▶ Problem statement
Set down the data below word for word, and leave the images aside.

▶ Records from a data source

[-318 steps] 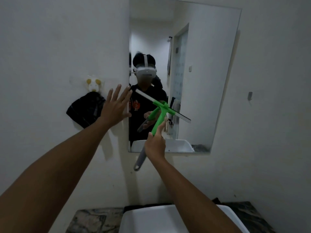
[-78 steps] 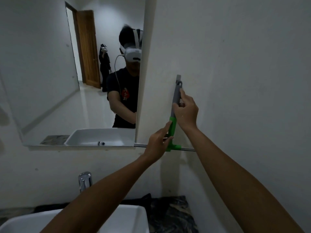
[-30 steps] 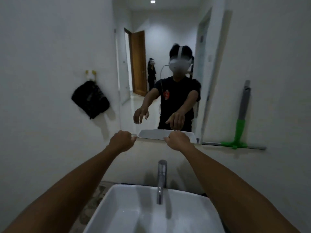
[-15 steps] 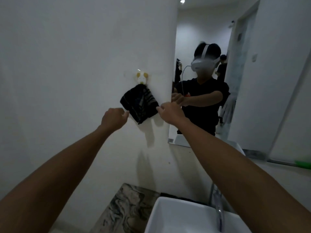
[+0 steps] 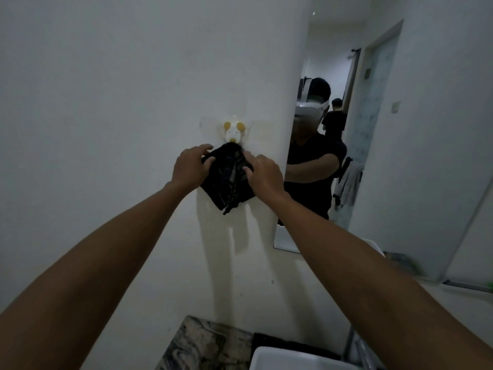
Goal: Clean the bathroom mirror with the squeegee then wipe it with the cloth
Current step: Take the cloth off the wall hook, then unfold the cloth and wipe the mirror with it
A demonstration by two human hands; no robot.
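Observation:
A dark striped cloth [image 5: 229, 182] hangs from a small white and yellow wall hook [image 5: 234, 131], left of the mirror [image 5: 373, 156]. My left hand [image 5: 190, 166] grips the cloth's upper left edge. Its upper right side is pinched by my right hand [image 5: 264, 175]. The cloth still hangs on the hook. Of the squeegee only a green tip [image 5: 489, 284] shows, at the far right edge below the mirror.
The white wall carries the hook and mirror. A white sink [image 5: 282, 360] sits at the bottom right, with a marble countertop [image 5: 208, 345] to its left and a tap [image 5: 352, 343] partly behind my right arm.
Both hands have moved from just short of the cloth onto it and closed on its upper edges. The view has turned further left, so the squeegee is almost out of frame.

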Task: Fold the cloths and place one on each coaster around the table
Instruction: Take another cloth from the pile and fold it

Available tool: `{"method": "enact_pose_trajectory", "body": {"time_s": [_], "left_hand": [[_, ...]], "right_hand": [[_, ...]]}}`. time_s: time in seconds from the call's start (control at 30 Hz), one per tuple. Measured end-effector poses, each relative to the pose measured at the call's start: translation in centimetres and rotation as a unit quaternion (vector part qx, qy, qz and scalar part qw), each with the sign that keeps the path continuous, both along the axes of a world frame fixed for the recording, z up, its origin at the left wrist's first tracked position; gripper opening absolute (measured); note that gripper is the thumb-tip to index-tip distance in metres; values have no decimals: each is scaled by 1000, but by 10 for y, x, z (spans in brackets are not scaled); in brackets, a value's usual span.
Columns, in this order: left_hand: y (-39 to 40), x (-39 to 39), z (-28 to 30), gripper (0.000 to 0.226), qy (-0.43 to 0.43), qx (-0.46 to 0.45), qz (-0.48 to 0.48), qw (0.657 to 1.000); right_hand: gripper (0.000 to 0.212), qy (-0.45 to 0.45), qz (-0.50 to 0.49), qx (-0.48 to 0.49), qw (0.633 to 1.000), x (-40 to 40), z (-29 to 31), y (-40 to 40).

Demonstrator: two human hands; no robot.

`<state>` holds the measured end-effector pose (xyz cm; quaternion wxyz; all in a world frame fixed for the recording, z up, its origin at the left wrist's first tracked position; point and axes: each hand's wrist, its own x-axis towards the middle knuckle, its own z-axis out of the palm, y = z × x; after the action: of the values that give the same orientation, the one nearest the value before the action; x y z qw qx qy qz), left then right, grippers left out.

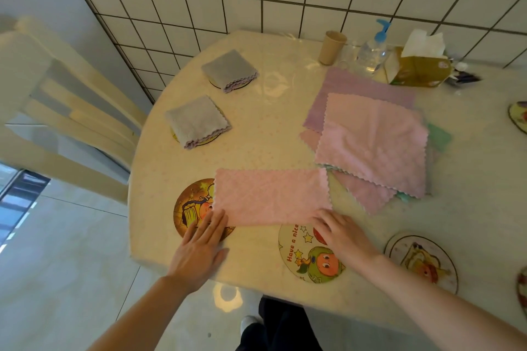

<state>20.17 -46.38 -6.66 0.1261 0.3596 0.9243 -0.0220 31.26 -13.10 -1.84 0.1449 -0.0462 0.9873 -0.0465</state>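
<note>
Where the head view looks down on the round bench (pixel 256 128), a pink cloth (pixel 271 196) lies folded in half as a long strip near the front edge, its left end over a brown cartoon coaster (pixel 191 205) and its right end just above a coaster printed with stars and lettering (pixel 308 253). The left hand (pixel 199 248) rests flat, fingers extended and released, its fingertips on the strip's lower left corner. The right hand (pixel 342 234) lies palm down at the lower right corner; whether its fingertips pinch the edge or only press it I cannot tell. Farther back on the left, two grey folded cloths (pixel 198 122) (pixel 229 70) each sit on a coaster. To the right, a loose stack of unfolded cloths (pixel 373 142) has a pink one uppermost, with purple and green edges showing beneath. Behind it stand a paper cup (pixel 332 47), a pump bottle (pixel 373 48) and a tissue box (pixel 419 65). Another bare coaster (pixel 422 261) lies at the front right.
</note>
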Motion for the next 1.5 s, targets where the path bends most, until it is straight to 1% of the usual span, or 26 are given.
{"method": "enact_pose_trajectory", "body": {"time_s": [0.13, 0.2, 0.27, 0.33, 0.4, 0.47, 0.53, 0.63, 0.67, 0.7, 0.73, 0.8, 0.83, 0.87, 0.9, 0.97, 1.0, 1.03, 1.07, 1.13, 1.23, 1.3, 1.37, 1.43, 1.5], "left_hand": [[-1, 1, 4, 68, 13, -13, 9, 1000], [7, 2, 7, 67, 27, -10, 18, 999], [19, 5, 12, 67, 42, -1, 37, 998], [34, 10, 17, 66, 54, 27, 52, 997], [52, 16, 20, 62, 66, 60, 29, 996], [73, 22, 22, 61, 61, 84, -15, 994], [96, 28, 23, 62, 40, 99, -37, 994], [126, 36, 23, 65, 8, 134, -43, 990], [133, 39, 22, 69, -3, 140, -50, 989], [137, 43, 21, 70, -16, 140, -62, 988], [140, 47, 21, 67, -21, 143, -78, 986], [137, 55, 18, 53, -20, 148, -117, 982], [133, 59, 17, 51, -13, 146, -144, 979], [126, 62, 15, 51, -3, 138, -177, 974], [116, 64, 13, 52, 8, 125, -209, 970], [98, 64, 9, 66, 19, 93, -244, 965], [88, 65, 8, 69, 22, 80, -243, 966], [79, 67, 8, 66, 23, 77, -238, 968], [71, 70, 7, 60, 25, 83, -229, 970], [56, 79, 4, 48, 23, 105, -213, 971], [42, 89, 3, 38, 19, 143, -189, 971], [38, 91, 0, 36, 27, 159, -187, 969], [37, 92, -4, 44, 44, 153, -189, 969], [39, 94, -6, 63, 50, 126, -177, 975], [46, 96, -7, 68, 68, 114, -169, 977]], "right_hand": [[69, 3, 6, 41, 999, -15, 0, -4], [64, 15, 9, 46, 999, -21, 0, -4], [61, 31, 17, 58, 998, -26, 1, -3], [55, 35, 31, 66, 997, -30, 0, 1], [48, 46, 39, 64, 996, -33, 0, 5], [44, 60, 39, 57, 996, -33, 4, 6], [36, 84, 46, 35, 995, -28, 8, 4], [15, 109, 55, -7, 993, -6, 13, -7], [12, 116, 54, -28, 991, 5, 17, -13], [13, 121, 53, -62, 989, 14, 23, -21], [14, 116, 52, -100, 987, 24, 31, -29], [11, 98, 57, -174, 978, 35, 44, -42], [13, 84, 54, -197, 975, 38, 47, -45], [19, 69, 46, -209, 974, 38, 48, -44], [25, 63, 40, -203, 976, 35, 46, -43], [36, 48, 41, -153, 986, 26, 39, -32], [46, 10, 58, -131, 990, 23, 34, -29], [59, -34, 89, -112, 989, 21, 29, -27], [72, -59, 128, -92, 986, 20, 24, -27], [87, -50, 196, -54, 978, 19, 11, -24], [100, -34, 236, -19, 971, 18, -6, -15], [103, -25, 268, -17, 963, 14, -7, -12], [101, -2, 302, 7, 953, 6, -1, -10], [92, 12, 341, 28, 940, -4, -3, -6], [76, 17, 386, 34, 922, -12, -9, -1]]}}
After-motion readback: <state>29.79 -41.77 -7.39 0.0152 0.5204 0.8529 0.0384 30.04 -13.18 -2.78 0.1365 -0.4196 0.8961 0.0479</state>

▶ Response to this exercise
[-318 steps] 
[-78 steps] 
[-30 steps] 
[-15 steps] 
[+0 steps] 
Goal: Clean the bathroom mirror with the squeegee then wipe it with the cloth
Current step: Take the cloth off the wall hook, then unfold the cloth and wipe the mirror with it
A demonstration by two human hands; no robot.
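Observation:
A dark striped cloth [image 5: 229, 182] hangs from a small white and yellow wall hook [image 5: 234, 131], left of the mirror [image 5: 373, 156]. My left hand [image 5: 190, 166] grips the cloth's upper left edge. Its upper right side is pinched by my right hand [image 5: 264, 175]. The cloth still hangs on the hook. Of the squeegee only a green tip [image 5: 489, 284] shows, at the far right edge below the mirror.
The white wall carries the hook and mirror. A white sink [image 5: 282, 360] sits at the bottom right, with a marble countertop [image 5: 208, 345] to its left and a tap [image 5: 352, 343] partly behind my right arm.
Both hands have moved from just short of the cloth onto it and closed on its upper edges. The view has turned further left, so the squeegee is almost out of frame.
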
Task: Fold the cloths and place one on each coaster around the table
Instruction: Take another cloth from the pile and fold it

Available tool: `{"method": "enact_pose_trajectory", "body": {"time_s": [_], "left_hand": [[_, ...]], "right_hand": [[_, ...]]}}`. time_s: time in seconds from the call's start (control at 30 Hz), one per tuple. Measured end-effector poses, each relative to the pose measured at the call's start: translation in centimetres and rotation as a unit quaternion (vector part qx, qy, qz and scalar part qw), each with the sign that keeps the path continuous, both along the axes of a world frame fixed for the recording, z up, its origin at the left wrist's first tracked position; gripper opening absolute (measured); note that gripper is the thumb-tip to index-tip distance in metres; values have no decimals: each is scaled by 1000, but by 10 for y, x, z (spans in brackets are not scaled); in brackets, a value's usual span.
Columns, in this order: left_hand: y (-39 to 40), x (-39 to 39), z (-28 to 30), gripper (0.000 to 0.226), qy (-0.43 to 0.43), qx (-0.46 to 0.45), qz (-0.48 to 0.48), qw (0.657 to 1.000); right_hand: gripper (0.000 to 0.212), qy (-0.45 to 0.45), qz (-0.50 to 0.49), qx (-0.48 to 0.49), qw (0.633 to 1.000), x (-40 to 40), z (-29 to 31), y (-40 to 40).

Demonstrator: two human hands; no robot.

`<state>` holds the measured end-effector pose (xyz cm; quaternion wxyz; all in a world frame fixed for the recording, z up, its origin at the left wrist's first tracked position; point and axes: each hand's wrist, its own x-axis towards the middle knuckle, its own z-axis out of the palm, y = z × x; after the action: of the values that give the same orientation, the one nearest the value before the action; x y z qw qx qy qz), left then right, grippers left out.


<state>20.17 -46.38 -6.66 0.1261 0.3596 0.9243 -0.0220 31.26 -13.10 -1.84 0.1449 -0.0462 0.9873 -0.0465</state>
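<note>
Where the head view looks down on the round bench (pixel 256 128), a pink cloth (pixel 271 196) lies folded in half as a long strip near the front edge, its left end over a brown cartoon coaster (pixel 191 205) and its right end just above a coaster printed with stars and lettering (pixel 308 253). The left hand (pixel 199 248) rests flat, fingers extended and released, its fingertips on the strip's lower left corner. The right hand (pixel 342 234) lies palm down at the lower right corner; whether its fingertips pinch the edge or only press it I cannot tell. Farther back on the left, two grey folded cloths (pixel 198 122) (pixel 229 70) each sit on a coaster. To the right, a loose stack of unfolded cloths (pixel 373 142) has a pink one uppermost, with purple and green edges showing beneath. Behind it stand a paper cup (pixel 332 47), a pump bottle (pixel 373 48) and a tissue box (pixel 419 65). Another bare coaster (pixel 422 261) lies at the front right.
</note>
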Motion for the next 1.5 s, targets where the path bends most, until it is straight to 1% of the usual span, or 26 are given.
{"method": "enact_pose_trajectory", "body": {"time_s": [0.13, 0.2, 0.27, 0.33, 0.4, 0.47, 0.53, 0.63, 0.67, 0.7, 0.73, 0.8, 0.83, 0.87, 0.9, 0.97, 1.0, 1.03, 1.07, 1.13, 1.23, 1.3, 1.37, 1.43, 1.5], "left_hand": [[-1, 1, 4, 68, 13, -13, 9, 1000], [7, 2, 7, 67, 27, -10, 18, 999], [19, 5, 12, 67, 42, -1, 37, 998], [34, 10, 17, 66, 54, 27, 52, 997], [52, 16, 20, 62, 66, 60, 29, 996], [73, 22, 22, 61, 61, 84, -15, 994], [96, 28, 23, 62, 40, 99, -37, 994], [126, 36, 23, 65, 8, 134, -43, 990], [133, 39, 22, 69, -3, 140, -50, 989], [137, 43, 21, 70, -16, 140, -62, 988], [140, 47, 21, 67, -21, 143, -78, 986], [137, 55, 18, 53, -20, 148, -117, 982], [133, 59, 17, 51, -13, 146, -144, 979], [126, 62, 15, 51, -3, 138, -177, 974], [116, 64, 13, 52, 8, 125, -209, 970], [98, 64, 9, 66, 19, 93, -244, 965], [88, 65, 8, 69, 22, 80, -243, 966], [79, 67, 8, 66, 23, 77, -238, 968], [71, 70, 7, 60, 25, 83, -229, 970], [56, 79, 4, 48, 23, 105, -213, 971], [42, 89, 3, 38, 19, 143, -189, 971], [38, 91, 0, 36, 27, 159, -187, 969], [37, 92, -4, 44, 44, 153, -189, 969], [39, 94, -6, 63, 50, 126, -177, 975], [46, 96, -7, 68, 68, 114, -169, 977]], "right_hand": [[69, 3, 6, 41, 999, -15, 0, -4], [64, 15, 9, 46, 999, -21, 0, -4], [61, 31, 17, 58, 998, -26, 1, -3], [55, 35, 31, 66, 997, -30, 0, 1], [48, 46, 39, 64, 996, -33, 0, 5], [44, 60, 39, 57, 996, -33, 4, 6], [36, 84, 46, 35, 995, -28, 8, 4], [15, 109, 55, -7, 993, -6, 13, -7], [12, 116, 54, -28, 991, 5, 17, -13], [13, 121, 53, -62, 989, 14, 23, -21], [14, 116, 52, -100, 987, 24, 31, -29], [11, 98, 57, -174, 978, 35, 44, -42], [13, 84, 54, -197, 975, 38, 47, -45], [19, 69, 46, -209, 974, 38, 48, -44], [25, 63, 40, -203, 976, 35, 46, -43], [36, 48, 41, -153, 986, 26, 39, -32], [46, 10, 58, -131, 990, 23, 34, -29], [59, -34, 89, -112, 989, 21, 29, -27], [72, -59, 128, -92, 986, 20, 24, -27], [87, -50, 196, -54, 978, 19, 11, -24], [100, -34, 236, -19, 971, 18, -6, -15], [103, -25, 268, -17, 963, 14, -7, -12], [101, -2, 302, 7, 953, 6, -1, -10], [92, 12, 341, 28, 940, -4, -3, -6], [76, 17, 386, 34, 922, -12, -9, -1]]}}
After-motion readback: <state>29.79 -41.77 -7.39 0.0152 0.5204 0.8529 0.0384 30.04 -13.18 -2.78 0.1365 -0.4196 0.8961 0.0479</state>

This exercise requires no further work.